“Let’s do that on Monday,” I suggested in a meeting last Thursday.
“Umm. That’s Labor Day. The office is closed. Right?” someone said with a tone of desperate hope.
She was right. I’d failed to load “National Holidays” into my calendar. As a result, I had no idea we could enjoy a long weekend until 48 hours before it began. That opened a world of possibilities. I Googled “Delta Route Map” to see where I could go.
It was my own Goldilocks moment: The first one was too close, the second too far, and the third…just right.
The trip took me from my home in Greensboro, NC to Atlanta to Salt Lake City and on to Jackson Hole. The most eventful leg by far was Salt Lake City to Jackson Hole. After refereeing a wrestling match between my bag and the overhead bin, I settled into my seat. Suddenly, the gentleman two rows ahead caused quite a kerfuffle. “What’s up with that,” I wondered.
Turns out he was ready for a refill.
“More,” he commanded while waving an empty high ball glass in a pseudo-circle in front of him.
“Where’d you get that?” asked the youngish Flight Attendant.
“The Reskrant,” said the fellow. Also youngish.
“You mean you stole it? I can’t get you anything else.”
“Why not,” he asked.
“Because you’re inebriated,” she confidently responded. I heard her mutter, “And this is Salt Lake City.”
“Yup,” he said before donning his headphones and playing Boston’s Peace of Mind loudly enough for all of us to enjoy.
The Flight Attendant went about her business. So admirably, indeed, that following the safety briefing, our thirsty friend removed his headphones (forgetting to pause his music) and tried to tip her. She declined, “It’s against company policy,” she told me.
Anyway, after landing in Jackson Hole, Wyoming, I climbed past the drunken gentleman who, despite a very bumpy flight, was now passed out.
From the airport, I took a cab for the 20 minute ride into town.
It turns out that 97% of Teton County is Federal land. What do you do when you’re surrounded by unbelievable natural beauty and have so little tax-generating private property?
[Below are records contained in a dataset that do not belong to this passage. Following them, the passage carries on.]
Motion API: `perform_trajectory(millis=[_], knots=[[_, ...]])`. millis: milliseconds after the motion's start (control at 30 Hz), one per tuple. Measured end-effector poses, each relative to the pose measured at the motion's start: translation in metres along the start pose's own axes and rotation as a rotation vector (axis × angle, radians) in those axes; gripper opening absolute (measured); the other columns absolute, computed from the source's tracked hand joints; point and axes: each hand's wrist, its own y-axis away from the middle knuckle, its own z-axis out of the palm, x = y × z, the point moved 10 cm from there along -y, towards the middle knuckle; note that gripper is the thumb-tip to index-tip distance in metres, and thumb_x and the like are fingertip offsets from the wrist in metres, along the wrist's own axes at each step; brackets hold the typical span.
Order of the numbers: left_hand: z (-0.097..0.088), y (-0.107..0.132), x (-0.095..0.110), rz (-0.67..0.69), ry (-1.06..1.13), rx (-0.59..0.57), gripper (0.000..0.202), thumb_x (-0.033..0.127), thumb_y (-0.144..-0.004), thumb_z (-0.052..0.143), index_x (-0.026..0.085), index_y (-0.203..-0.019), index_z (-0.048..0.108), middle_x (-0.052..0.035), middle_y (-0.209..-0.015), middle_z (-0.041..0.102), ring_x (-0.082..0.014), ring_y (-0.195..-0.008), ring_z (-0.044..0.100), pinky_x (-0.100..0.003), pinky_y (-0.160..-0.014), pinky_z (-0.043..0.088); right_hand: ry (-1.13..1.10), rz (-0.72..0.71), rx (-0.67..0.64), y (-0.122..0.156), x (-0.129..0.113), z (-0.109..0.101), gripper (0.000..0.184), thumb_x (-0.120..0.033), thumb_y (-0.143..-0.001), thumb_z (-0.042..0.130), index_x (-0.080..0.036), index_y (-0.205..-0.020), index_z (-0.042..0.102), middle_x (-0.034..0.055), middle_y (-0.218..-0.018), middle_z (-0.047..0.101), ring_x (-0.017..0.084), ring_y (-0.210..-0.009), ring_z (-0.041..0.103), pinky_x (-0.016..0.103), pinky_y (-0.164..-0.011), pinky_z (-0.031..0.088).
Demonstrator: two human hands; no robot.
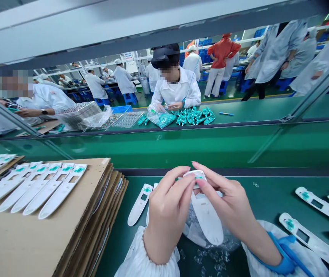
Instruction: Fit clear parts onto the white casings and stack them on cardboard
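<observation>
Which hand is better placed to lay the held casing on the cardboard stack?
Probably the left hand: it is nearer the cardboard stack, while the right hand is farther off. Both hold the far end of the white plastic casing, so the right would need to let go first.

Six white covers (58, 195) lie on the near cardboard stack (91, 196) at the left edge of the desk (264, 204), with several more, too cropped to count, on a second stack (10, 166). Two hands, the left hand (167, 207) and the right hand (232, 200), share one cover; two more, one partly hidden, lie right of the near stack, and at least five toward the desk's right edge. There is one clear bag (231, 243), one blue wristband (282, 252), and many clear bits (199, 254), too jumbled to count, near the front edge.
</observation>
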Motion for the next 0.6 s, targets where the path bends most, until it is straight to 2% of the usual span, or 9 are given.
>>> perform_trajectory(millis=[100,167,233,300,367,433,467,533,600], knots=[[-0.001,-0.003,-0.018,-0.226,0.22,0.009,0.016,0.012,-0.092,0.069,0.02,-0.106,0.073,-0.0073,-0.112,0.072,-0.0158,-0.101,0.072,-0.019,-0.074,0.063,0.032,-0.074,0.053,0.0,-0.009,-0.007,0.03,-0.015,-0.098,0.061,-0.018,-0.125,0.074,-0.0041,-0.077,0.078,0.005,-0.054,0.066,0.009,-0.051,0.05],[0.003,-0.002,-0.023,-0.341,0.322,-0.046,0.014,0.018,-0.093,0.069,0.022,-0.106,0.074,-0.006,-0.115,0.072,-0.0157,-0.102,0.072,-0.016,-0.07,0.062,0.049,-0.141,0.065,0.002,-0.017,-0.009,0.032,-0.013,-0.098,0.061,-0.022,-0.125,0.074,-0.0023,-0.09,0.081,0.006,-0.057,0.069,0.011,-0.055,0.052],[0.006,0.0,-0.02,-0.376,0.37,-0.086,0.011,0.019,-0.095,0.067,0.024,-0.1,0.076,-0.0043,-0.11,0.074,-0.0147,-0.1,0.072,-0.016,-0.074,0.062,0.048,-0.194,0.071,0.006,-0.024,-0.012,0.033,-0.011,-0.098,0.06,-0.024,-0.125,0.074,-0.0002,-0.102,0.081,0.008,-0.064,0.072,0.013,-0.061,0.056],[0.008,0.008,-0.015,-0.407,0.42,-0.08,0.01,0.021,-0.095,0.067,0.024,-0.095,0.076,-0.0044,-0.103,0.075,-0.0152,-0.099,0.072,-0.017,-0.077,0.061,0.043,-0.231,0.076,0.012,-0.029,-0.016,0.034,-0.01,-0.098,0.06,-0.025,-0.125,0.074,0.0005,-0.103,0.081,0.009,-0.065,0.072,0.014,-0.063,0.057],[0.015,0.025,-0.015,-0.52,0.563,-0.038,0.012,0.03,-0.095,0.069,0.024,-0.103,0.076,-0.0077,-0.11,0.074,-0.0188,-0.103,0.072,-0.02,-0.079,0.062,0.038,-0.245,0.079,0.018,-0.032,-0.022,0.036,-0.01,-0.097,0.061,-0.027,-0.127,0.073,-0.0019,-0.094,0.081,0.008,-0.059,0.07,0.014,-0.06,0.057],[0.034,0.052,-0.017,-0.707,0.766,-0.003,0.033,0.043,-0.091,0.074,0.024,-0.117,0.071,-0.0117,-0.123,0.071,-0.0226,-0.104,0.073,-0.023,-0.077,0.062,0.025,-0.24,0.102,0.025,-0.034,-0.029,0.039,-0.009,-0.096,0.062,-0.029,-0.128,0.072,-0.0041,-0.088,0.081,0.008,-0.058,0.069,0.013,-0.061,0.058],[0.045,0.068,-0.017,-0.805,0.849,0.006,0.043,0.049,-0.088,0.076,0.024,-0.122,0.067,-0.0131,-0.127,0.069,-0.0223,-0.098,0.075,-0.022,-0.072,0.062,0.014,-0.231,0.124,0.028,-0.034,-0.033,0.04,-0.009,-0.096,0.062,-0.03,-0.128,0.072,-0.0043,-0.089,0.081,0.008,-0.059,0.071,0.013,-0.063,0.059],[0.061,0.095,-0.015,-0.942,0.901,-0.003,0.054,0.056,-0.082,0.08,0.024,-0.123,0.065,-0.0135,-0.124,0.072,-0.0176,-0.079,0.076,-0.018,-0.062,0.058,-0.02,-0.207,0.174,0.036,-0.034,-0.039,0.037,-0.009,-0.095,0.062,-0.029,-0.125,0.073,-0.0032,-0.092,0.081,0.009,-0.064,0.074,0.012,-0.064,0.059],[0.062,0.113,-0.016,-0.999,0.816,-0.018,0.057,0.06,-0.078,0.082,0.023,-0.118,0.067,-0.0118,-0.111,0.076,-0.0147,-0.067,0.074,-0.016,-0.058,0.056,-0.027,-0.17,0.189,0.043,-0.034,-0.04,0.032,-0.013,-0.095,0.063,-0.028,-0.122,0.074,-0.0032,-0.088,0.081,0.01,-0.064,0.074,0.012,-0.063,0.059]])
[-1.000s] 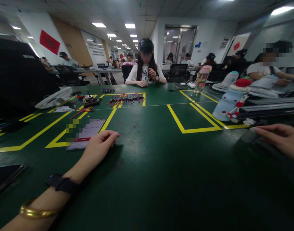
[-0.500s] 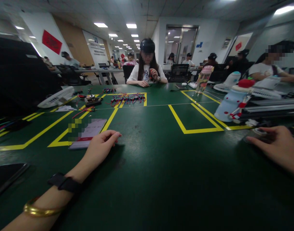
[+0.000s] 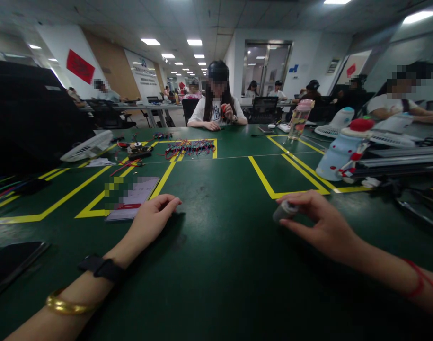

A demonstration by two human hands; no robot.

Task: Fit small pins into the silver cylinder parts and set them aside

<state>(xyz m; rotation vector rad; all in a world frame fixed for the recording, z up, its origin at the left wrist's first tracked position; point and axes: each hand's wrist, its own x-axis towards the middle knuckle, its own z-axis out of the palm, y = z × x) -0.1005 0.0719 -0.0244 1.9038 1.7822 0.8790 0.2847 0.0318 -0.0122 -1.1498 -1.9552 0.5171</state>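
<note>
Between the thumb and fingers of my right hand (image 3: pixel 319 220) is a small grey cylinder (image 3: pixel 284 211) with a paler round end, held tilted just above the green table (image 3: pixel 216 255). What kind of thing it is I cannot make out. My left hand (image 3: pixel 157 213) rests on the table with its fingers loosely curled and the thumb against the forefinger; nothing shows in it. Beside that hand lies a phone (image 3: pixel 145 189) with a lit pale screen, partly hidden by the hand.
Bundled wires (image 3: pixel 191 148) and small parts lie farther back. To the right stand a blue bottle (image 3: pixel 335 156), a clear bottle (image 3: pixel 300 121) and metal bars (image 3: pixel 408 161). A white fan (image 3: pixel 88 146) and a dark flat object (image 3: pixel 13 263) are leftward. A person (image 3: pixel 218 102) sits opposite.
My right hand has come inward from the far right side, bringing the grey cylinder toward the middle. My left hand has stayed nearly still; the view has shifted slightly.
</note>
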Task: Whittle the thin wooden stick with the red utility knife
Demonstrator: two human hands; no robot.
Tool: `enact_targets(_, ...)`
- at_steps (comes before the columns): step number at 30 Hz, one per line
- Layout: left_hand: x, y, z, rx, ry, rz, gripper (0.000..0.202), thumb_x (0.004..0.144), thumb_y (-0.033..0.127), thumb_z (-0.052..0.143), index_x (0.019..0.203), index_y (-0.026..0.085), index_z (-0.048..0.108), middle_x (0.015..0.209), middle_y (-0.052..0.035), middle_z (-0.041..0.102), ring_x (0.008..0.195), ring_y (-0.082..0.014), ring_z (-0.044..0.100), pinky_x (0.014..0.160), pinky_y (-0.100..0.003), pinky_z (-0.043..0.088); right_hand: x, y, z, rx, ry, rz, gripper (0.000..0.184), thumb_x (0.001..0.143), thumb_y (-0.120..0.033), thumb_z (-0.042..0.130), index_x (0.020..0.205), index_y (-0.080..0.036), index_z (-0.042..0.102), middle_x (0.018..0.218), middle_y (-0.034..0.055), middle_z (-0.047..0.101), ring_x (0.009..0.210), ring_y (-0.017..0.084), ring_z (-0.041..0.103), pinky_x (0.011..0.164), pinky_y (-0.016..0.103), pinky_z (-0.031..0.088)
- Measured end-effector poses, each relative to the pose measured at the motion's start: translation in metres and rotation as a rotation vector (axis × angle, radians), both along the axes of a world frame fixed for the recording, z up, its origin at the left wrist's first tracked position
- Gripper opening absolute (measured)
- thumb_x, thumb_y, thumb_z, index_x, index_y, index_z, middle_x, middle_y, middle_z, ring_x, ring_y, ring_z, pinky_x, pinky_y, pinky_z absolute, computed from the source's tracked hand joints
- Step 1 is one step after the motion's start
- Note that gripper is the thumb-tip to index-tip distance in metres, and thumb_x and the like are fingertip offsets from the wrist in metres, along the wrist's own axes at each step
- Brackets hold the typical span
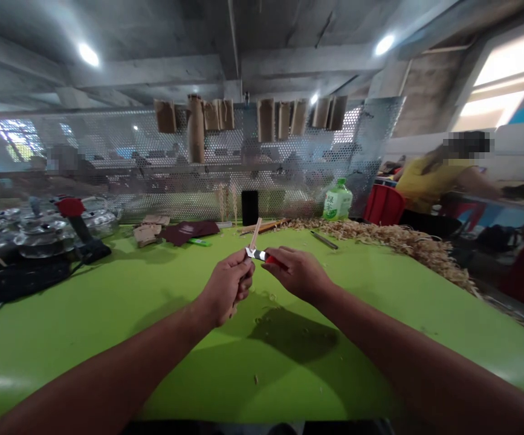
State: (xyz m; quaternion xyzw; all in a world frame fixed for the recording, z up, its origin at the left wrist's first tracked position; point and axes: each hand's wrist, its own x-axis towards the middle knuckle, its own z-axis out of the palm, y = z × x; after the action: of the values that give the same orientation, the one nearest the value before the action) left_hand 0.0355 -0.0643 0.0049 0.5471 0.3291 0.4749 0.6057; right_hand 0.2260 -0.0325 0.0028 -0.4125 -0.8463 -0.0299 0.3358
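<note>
Over the middle of the green table (189, 374), my left hand (228, 287) is closed round a thin wooden stick (255, 233), whose upper end points up and away from me. My right hand (301, 272) grips a knife (258, 255) with a red handle and a short, shiny blade section. The blade crosses the stick just above my left thumb; whether its edge is cutting in is too small to tell. Small curled shavings (271, 296) lie on the table beneath both hands. The stick's lower part is hidden in my left fist.
A long heap of wood shavings (397, 238) lines the back and right edge. Behind my hands stand a black phone-like slab (249, 208) and a green bottle (338, 200). Metal pots (39, 235) crowd the left. A person in yellow (434, 178) sits at right.
</note>
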Motion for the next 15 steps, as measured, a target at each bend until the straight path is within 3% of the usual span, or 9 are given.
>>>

Pump in the tourist dollars, of course! And also, it turns out, get really rich people to move in. The County has the highest personal per capita income in the country ($132,728, which is greater than Manhattan’s $12o,790).
Thanks to the front desk clerk at the Wyoming Inn, I learned about the Start Bus, which is not frequented by Teton County’s rich and famous.
It’s a free transportation network that’s also a great way to make new friends. There was, for example, the guy who told me (and everyone else on the bus) without prompting that he’d been “legally dead 3 times.” He also shared with us that he’s “lived in Paella” along with another 37 states and 6 countries. In case there was some question, “I was completely twisted on cocaine for half of it.”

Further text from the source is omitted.